Other media outlets have expressed even less doubt that Iran is hell-bent for Israel’s annihilation. “Iran’s president unleashes another warning to Israel, declaring once again that the Jewish state will be wiped off the map, and soon,” remarked CNN anchor Wolf Blitzer (Situation Room, 6/2/08). A recent Washington Post op-ed (4/1/12) by Dennis Ross and David Makovsky asserted, “Israel is the only country that Iran has repeatedly threatened to wipe off the map.” “Since Ahmadinejad took office four years ago,” announced CBS Evening News anchor Katie Couric (9/23/09), “he’s built a reputation as a provocateur, saying Israel should be wiped off the map.”
CBS Sunday Morning (4/8/12) provided a platform for actor and pundit Ben Stein to make a case for war against Iran based in part on the nonexistent threat:
Now, Israel is threatened with another Holocaust as Iran races towards building a nuclear bomb and missiles to deliver it to Israel. The mullahs and other men who rule Iran have explicitly promised to wipe Israel off the map. Israel is a tiny country, and one nuclear bomb detonated over Tel Aviv would indeed make another Holocaust.

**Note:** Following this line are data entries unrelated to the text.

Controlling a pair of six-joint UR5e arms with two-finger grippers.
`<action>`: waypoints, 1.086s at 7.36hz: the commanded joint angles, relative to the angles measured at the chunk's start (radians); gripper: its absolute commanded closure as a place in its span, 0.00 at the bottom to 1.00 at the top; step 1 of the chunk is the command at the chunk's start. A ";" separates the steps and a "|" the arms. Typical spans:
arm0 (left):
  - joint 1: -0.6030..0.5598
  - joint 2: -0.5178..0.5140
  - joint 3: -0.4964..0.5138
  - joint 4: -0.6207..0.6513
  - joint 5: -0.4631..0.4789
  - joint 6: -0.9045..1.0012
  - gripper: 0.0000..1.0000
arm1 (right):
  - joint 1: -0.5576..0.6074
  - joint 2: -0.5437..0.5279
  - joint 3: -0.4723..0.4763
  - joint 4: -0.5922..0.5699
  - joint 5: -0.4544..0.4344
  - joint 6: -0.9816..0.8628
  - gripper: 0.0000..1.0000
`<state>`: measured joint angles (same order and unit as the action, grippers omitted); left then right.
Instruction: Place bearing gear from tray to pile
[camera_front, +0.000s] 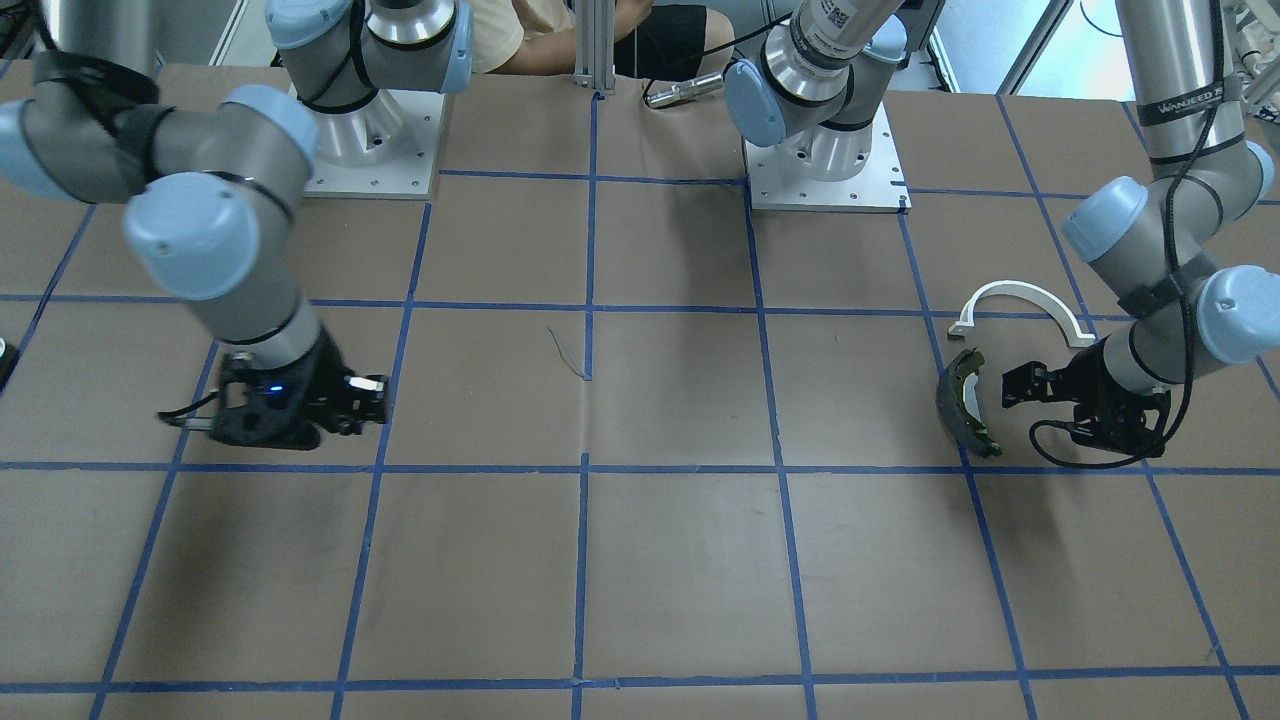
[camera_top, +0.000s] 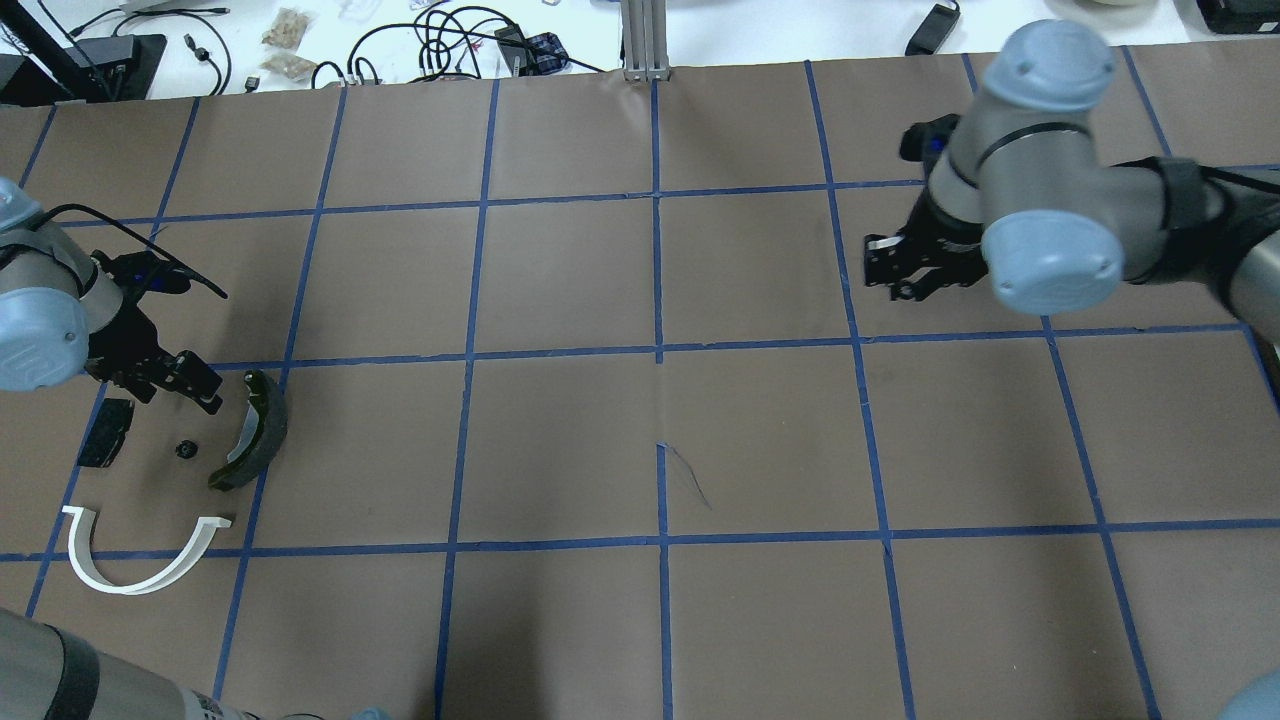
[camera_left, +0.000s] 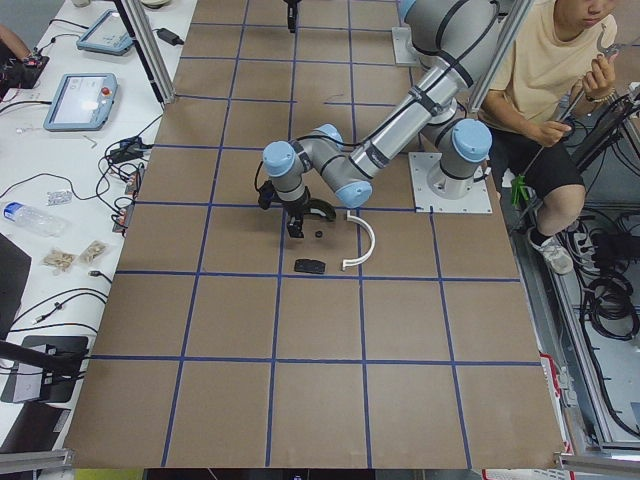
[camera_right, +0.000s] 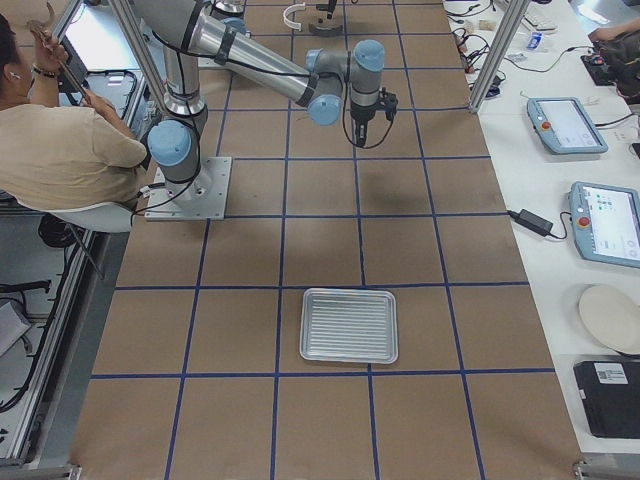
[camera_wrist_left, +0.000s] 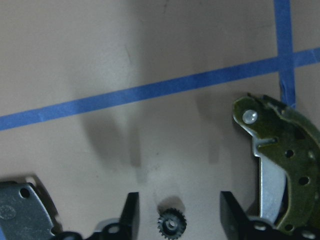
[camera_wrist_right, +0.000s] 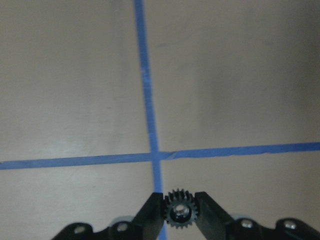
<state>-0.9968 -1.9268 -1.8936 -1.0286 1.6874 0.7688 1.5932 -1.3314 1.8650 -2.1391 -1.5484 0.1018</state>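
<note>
My right gripper (camera_wrist_right: 180, 200) is shut on a small black toothed bearing gear (camera_wrist_right: 180, 214) and holds it above a blue tape crossing; it also shows in the overhead view (camera_top: 888, 272). The pile lies at the table's left end: a white half-ring arch (camera_top: 140, 555), a dark curved brake shoe (camera_top: 255, 430), a black rectangular pad (camera_top: 105, 432) and a second small gear (camera_top: 185, 450). My left gripper (camera_wrist_left: 179, 212) is open over the pile. That gear (camera_wrist_left: 171, 225) lies on the table between its fingers, untouched. The metal tray (camera_right: 349, 325) looks empty.
The brake shoe (camera_wrist_left: 285, 165) lies close beside the left gripper's finger. Brown paper with a blue tape grid covers the table (camera_top: 660, 440). A seated person (camera_left: 560, 80) is behind the robot bases. Tablets and cables lie on the side benches.
</note>
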 joint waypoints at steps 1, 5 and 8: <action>-0.044 0.017 0.022 -0.025 -0.005 -0.041 0.00 | 0.219 0.058 0.000 -0.091 0.005 0.331 0.90; -0.290 0.037 0.269 -0.372 -0.014 -0.381 0.00 | 0.431 0.242 -0.021 -0.342 0.007 0.508 0.83; -0.442 0.039 0.277 -0.374 -0.069 -0.628 0.00 | 0.468 0.278 -0.061 -0.360 -0.001 0.575 0.40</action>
<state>-1.3775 -1.8860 -1.6216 -1.4015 1.6344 0.2413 2.0535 -1.0642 1.8114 -2.4876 -1.5431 0.6634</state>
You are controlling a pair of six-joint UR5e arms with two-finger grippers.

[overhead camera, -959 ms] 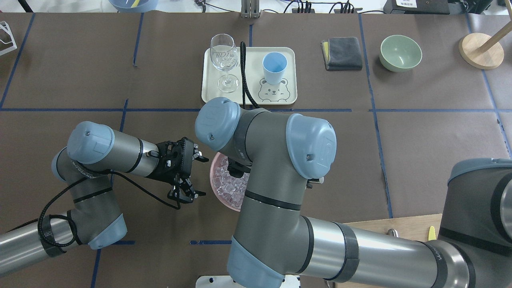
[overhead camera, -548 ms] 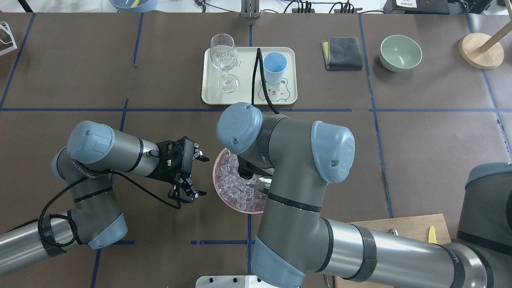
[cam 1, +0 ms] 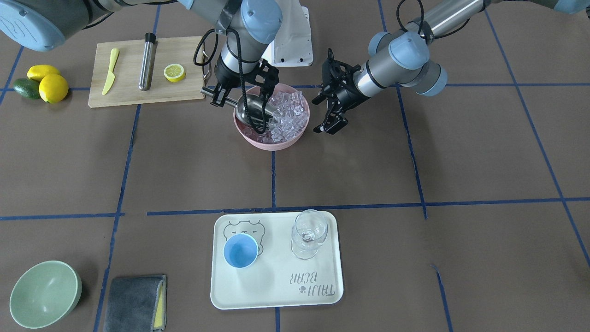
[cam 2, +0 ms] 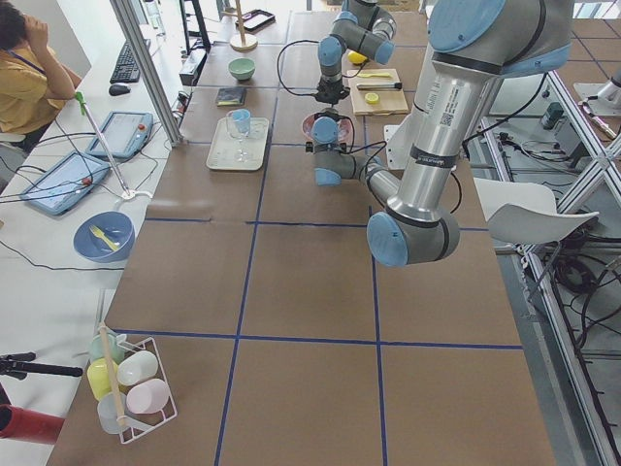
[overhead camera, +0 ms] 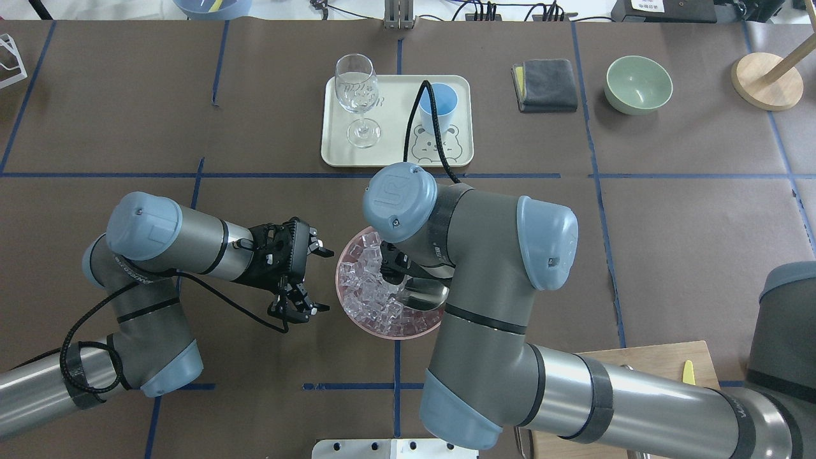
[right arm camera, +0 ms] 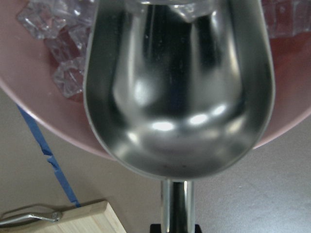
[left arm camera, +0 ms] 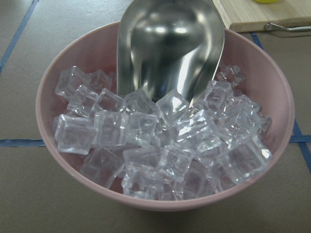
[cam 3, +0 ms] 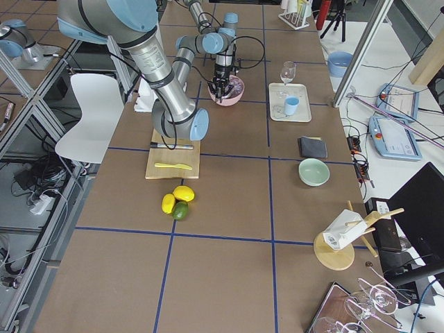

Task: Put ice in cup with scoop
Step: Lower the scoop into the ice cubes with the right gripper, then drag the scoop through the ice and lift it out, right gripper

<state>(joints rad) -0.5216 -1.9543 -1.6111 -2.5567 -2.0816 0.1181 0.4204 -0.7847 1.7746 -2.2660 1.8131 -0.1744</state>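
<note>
Gripping the thin handle of the scoop (cam 1: 251,110), my right gripper (cam 1: 229,94) has its fingers closed tight on the metal, just above the pink bowl (left arm camera: 48,97). The scoop's rounded blade tilts down into the bowl, with its front lip pushed against the heap of ice (left arm camera: 160,145). From my right wrist the trough shows mostly bare steel, with cubes only at the lip. The ice fills the bowl in a loose pile, banked higher on the side away from the blade. My left gripper (overhead camera: 319,280) hangs beside the bowl, near its rim but not touching it, its fingers spread wide around nothing. The cup (cam 1: 240,250) stands upright on a cream tray (cam 1: 276,286), well apart from the bowl on the far side of the table from my base. A clear stemmed glass (cam 1: 309,233) stands next to it on the same tray.
</note>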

Stein squarely hit two key claims that have sustained hostility toward Iran in official circles and corporate media alike: that Iran is attempting to manufacture nuclear weapons, and that it wants to wipe Israel off the map.
The first claim, though now contradicted by American officials and the CIA, who say there’s no proof Iran is currently working on nuclear weapons, nevertheless survives in the media as an apparently unkillable zombie lie (Extra!, 1/12). That doesn’t bode well for the dispelling of the second.